### Task brief
Give all of the listing again word for word, with images excluded.

= Beginning of Section =

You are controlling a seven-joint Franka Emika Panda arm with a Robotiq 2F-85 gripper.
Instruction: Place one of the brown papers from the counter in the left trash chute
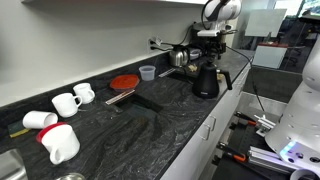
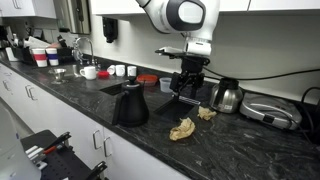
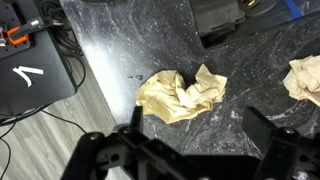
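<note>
Hovering open-jawed over a crumpled brown paper on the counter

Your gripper hangs above the dark marbled counter with its jaws spread wide and nothing between them. In the wrist view the crumpled brown paper lies flat on the stone close to the counter's edge, roughly centred in the gap between the two fingers and not touched by either. A second brown paper sits well apart from it, cut off by the edge of the picture. In an exterior view you can see the gripper stands clear of the surface, above and a little behind both papers, with a black pitcher on one side and a silver kettle on the other.
</note>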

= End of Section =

### Your solution
You are controlling a seven-joint Franka Emika Panda arm with a Robotiq 2F-85 gripper.
Instruction: Place one of the brown papers from the counter in the left trash chute
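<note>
Hovering open-jawed over a crumpled brown paper on the counter

Your gripper hangs above the dark marbled counter with its jaws spread wide and nothing between them. In the wrist view the crumpled brown paper lies flat on the stone close to the counter's edge, roughly centred in the gap between the two fingers and not touched by either. A second brown paper sits well apart from it, cut off by the edge of the picture. In an exterior view you can see the gripper stands clear of the surface, above and a little behind both papers, with a black pitcher on one side and a silver kettle on the other.
</note>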

This finishes the output.